# Task prompt:
Give every line of the listing word for word, beginning at the first and including the line with "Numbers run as" as the last.

# Supplied information:
-- Opening Marker --

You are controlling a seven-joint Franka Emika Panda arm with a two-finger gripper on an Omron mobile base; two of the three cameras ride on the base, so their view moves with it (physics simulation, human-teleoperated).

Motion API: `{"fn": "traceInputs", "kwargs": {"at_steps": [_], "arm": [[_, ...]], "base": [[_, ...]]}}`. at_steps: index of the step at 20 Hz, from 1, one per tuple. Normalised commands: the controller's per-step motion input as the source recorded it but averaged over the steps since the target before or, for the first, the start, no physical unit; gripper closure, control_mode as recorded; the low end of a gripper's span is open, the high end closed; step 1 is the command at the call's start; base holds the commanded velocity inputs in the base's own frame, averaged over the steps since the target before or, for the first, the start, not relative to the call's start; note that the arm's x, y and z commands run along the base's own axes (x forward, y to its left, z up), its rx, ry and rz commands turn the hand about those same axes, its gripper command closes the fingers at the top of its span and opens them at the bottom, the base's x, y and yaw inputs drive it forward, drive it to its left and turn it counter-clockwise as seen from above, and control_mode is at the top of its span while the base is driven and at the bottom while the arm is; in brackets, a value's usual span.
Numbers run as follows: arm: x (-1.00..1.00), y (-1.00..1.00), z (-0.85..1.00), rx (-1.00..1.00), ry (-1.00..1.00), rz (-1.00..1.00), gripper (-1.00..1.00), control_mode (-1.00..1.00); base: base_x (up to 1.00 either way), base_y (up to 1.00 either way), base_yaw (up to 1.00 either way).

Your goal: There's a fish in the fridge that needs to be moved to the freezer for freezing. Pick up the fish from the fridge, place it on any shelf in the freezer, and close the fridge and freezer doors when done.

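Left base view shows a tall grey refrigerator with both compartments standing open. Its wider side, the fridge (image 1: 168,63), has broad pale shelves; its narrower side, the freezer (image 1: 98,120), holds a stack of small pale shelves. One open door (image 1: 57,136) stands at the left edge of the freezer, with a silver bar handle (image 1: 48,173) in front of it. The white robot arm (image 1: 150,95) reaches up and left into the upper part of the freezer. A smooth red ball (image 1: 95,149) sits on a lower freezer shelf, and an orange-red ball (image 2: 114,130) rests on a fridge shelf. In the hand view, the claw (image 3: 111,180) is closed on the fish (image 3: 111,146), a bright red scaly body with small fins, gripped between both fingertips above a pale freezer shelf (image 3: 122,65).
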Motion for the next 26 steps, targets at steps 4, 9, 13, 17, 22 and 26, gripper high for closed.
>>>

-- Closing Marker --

# Answer for the task:
You are controlling a seven-joint Franka Emika Panda arm with a two-finger gripper on an Omron mobile base; two of the three cameras ride on the base, so their view moves with it (physics simulation, human-teleoperated).

Motion API: `{"fn": "traceInputs", "kwargs": {"at_steps": [_], "arm": [[_, ...]], "base": [[_, ...]]}}`. at_steps: index of the step at 20 Hz, from 1, one per tuple. Normalised commands: the controller's per-step motion input as the source recorded it but averaged over the steps since the target before or, for the first, the start, no physical unit; gripper closure, control_mode as recorded; the low end of a gripper's span is open, the high end closed; step 1 is the command at the call's start; base holds the commanded velocity inputs in the base's own frame, averaged over the steps since the target before or, for the first, the start, not relative to the call's start; note that the arm's x, y and z commands run along the base's own axes (x forward, y to its left, z up), its rx, ry and rz commands turn the hand about those same axes, its gripper command closes the fingers at the top of its span and opens them at the bottom, the base's x, y and yaw inputs drive it forward, drive it to its left and turn it counter-clockwise as seen from above, and control_mode is at the top of its span while the base is driven and at the bottom while the arm is; in brackets, a value's usual span.
Numbers run as follows: arm: x (-1.00..1.00), y (-1.00..1.00), z (-0.85..1.00), rx (-1.00..1.00), ry (-1.00..1.00), rz (-1.00..1.00), gripper (-1.00..1.00), control_mode (-1.00..1.00); base: base_x (up to 1.00 either way), base_y (up to 1.00 either way), base_yaw (up to 1.00 either way).

Nothing remains to be answered in this exercise.